Walrus (Odobenus rosmarus)- Part III (Eating habits – reproduction – utilization)- Video

This video was filmed during December 2014 in the Sea World, San Diego, California, USA.

Review: Abdel Rahman El Gamal (Founder of the video channel)

Eating habits and food preferences

Walruses have a diverse diet and feed on many marine organisms such as shrimp, crabs, sea cucumbers, various mollusks and other benthic invertebrates (e.g. worms, gastropods, cephalopods). However, clams are their preferred food as an adult walrus may eat as many as 3,000 to 6,000 clams in a single feeding session. In general, pregnant females increase food consumption about 30% to 40%.

The foraging of walruses on the benthic communities the along the sea floor, they use jets of water and with the help of the active flipper movements; they clear the burrowing invertebrates such as clams. The disturbance of sea bottom will help release the trapped nutrients into the water column and hence encouraging the richness of benthos organisms. The uniquely curved palate as well as the powerful lips of walruses enables them to rapidly withdraw and suck their prey. When the normal food for walruses turns scarce, they are known to eat carcasses of young seals.


Due to its great size and tusks, the walrus has only two natural predators: the killer whale(orca) and the polar bear. The “Polar bear–walrus” and “Killer whale-walrus” battles are often difficult and may involve injuries and undetermined outcomes. However, both predators are most likely to prey on walrus calves.


Most male walruses are sexually mature at about eight to ten years, but do not typically mate until 15 years when he is fully developed and becomes able to compete for females. Most females are sexually mature at about five to six years. However, successful reproduction begins at about ten years.

The breeding begins when herds of non-pregnant, estrous females meet male herds and move to the mating place which is –in case of the Pacific- would be the central and south Bering Sea.

Ice-bound group of estrous females is aggregated by nearby in-water adult males, which may perform competitive vocal displays including bell-like sounds, under water clicks, teeth clacking and whistles at the water surface.  Females leave the ice to join displaying males where mating takes place underwater and remote from shore. Bulls either maintain a reasonable distance of about 7 to 10 m or fight violently with each other.

Total gestation is 15 to 16 months including 3-4 months as free-floating in the uterus before implanting itself on the uterine wall and continued to develop. The delayed implantation –which is common among pinnipeds- is a biological mechanism to ensure that the calf will be born when environmental conditions are optimal for its survival. A female generally gives birth to a single calf at a time, though twins have been recorded.

Calves are usually born on the ice. Newborn calves weigh about 45 to 75 kg and are about 95 to 123 cm long. By one month of age calves turn to strong swimmers.

Female mothers and calves tend to gather in “nursery herds” separate from the bulls and other females.  Most calves nurse for about two years before weaning.  Nursing usually takes place in the water, but calves sometimes nurse while the mother-calf pair is hauled out on ice or land. Mother’s milk is occasionally supplemented with a small amount of solid food as early as six months of age. Males grow slightly faster than females. During nursing, a female mother defends and protects her calf and may shelter it under her chest between her foreflippers. Young female calves usually remain with their mother’s herd while young males may stay for additional two or three years before joining an all-male herd.


Utilization by man

The walrus has played an important role in the cultures of many indigenous Arctic peoples.
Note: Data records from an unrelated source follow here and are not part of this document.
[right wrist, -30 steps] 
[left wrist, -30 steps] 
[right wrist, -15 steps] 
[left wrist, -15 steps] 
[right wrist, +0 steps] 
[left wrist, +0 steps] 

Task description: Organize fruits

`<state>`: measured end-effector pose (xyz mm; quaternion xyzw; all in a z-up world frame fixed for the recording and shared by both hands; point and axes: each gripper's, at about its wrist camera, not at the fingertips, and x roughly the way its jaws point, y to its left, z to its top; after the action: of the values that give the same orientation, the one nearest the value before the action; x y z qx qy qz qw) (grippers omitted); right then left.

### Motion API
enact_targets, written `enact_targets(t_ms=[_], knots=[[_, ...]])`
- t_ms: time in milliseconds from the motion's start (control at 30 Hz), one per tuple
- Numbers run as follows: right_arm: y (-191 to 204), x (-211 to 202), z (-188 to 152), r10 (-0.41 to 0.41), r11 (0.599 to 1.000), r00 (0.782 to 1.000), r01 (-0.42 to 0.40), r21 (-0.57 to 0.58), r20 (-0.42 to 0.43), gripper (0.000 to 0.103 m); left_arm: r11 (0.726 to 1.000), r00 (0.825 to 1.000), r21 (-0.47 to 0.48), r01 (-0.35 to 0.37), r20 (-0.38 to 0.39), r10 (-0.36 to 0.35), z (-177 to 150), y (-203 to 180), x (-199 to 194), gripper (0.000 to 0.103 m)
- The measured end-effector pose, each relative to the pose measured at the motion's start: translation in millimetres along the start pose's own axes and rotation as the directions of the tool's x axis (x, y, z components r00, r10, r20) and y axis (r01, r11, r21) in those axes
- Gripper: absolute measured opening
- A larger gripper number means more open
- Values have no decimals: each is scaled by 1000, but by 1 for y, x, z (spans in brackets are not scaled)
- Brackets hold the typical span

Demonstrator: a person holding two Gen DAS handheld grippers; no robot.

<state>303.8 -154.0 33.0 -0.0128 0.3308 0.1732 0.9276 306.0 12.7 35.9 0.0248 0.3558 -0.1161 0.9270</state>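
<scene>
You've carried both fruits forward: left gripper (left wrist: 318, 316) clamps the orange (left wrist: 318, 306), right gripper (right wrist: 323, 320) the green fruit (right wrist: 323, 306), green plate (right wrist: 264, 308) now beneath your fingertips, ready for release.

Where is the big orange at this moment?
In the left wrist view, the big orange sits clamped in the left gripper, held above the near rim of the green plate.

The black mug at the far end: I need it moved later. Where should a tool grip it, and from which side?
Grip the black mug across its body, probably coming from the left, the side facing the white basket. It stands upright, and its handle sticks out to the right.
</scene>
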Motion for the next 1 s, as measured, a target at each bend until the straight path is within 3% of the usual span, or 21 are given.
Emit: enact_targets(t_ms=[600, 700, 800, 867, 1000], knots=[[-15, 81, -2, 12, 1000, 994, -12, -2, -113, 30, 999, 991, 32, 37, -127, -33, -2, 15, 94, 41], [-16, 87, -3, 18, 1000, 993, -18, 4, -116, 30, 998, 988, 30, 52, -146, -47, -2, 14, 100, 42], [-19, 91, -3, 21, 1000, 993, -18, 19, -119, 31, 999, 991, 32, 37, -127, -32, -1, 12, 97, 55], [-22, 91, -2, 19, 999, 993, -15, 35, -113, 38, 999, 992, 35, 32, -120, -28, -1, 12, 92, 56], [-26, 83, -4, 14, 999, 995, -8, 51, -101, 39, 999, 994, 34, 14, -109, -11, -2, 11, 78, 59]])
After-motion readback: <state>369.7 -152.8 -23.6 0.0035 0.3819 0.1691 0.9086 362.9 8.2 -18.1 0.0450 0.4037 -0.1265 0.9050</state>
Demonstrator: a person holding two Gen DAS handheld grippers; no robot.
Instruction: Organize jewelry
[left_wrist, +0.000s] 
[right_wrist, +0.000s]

Walruses have been hunted and killed for their meat, blubber, skin, tusks (ivory), and bones.

The meat, is often preserved and used as an important winter nutrition source; the flippers are fermented and stored as a delicacy until spring; tusks and bones were historically used for tools, as well as material for handicrafts; the oil was rendered for warmth and light; the tough skin have been used to make ropes and boat coverings.

In the light of the technological development some of the traditional uses of walrus are no longer important. However, walrus meat remains an important part of local diets. Similarly, the tusk carving and engraving continue to be an important art form.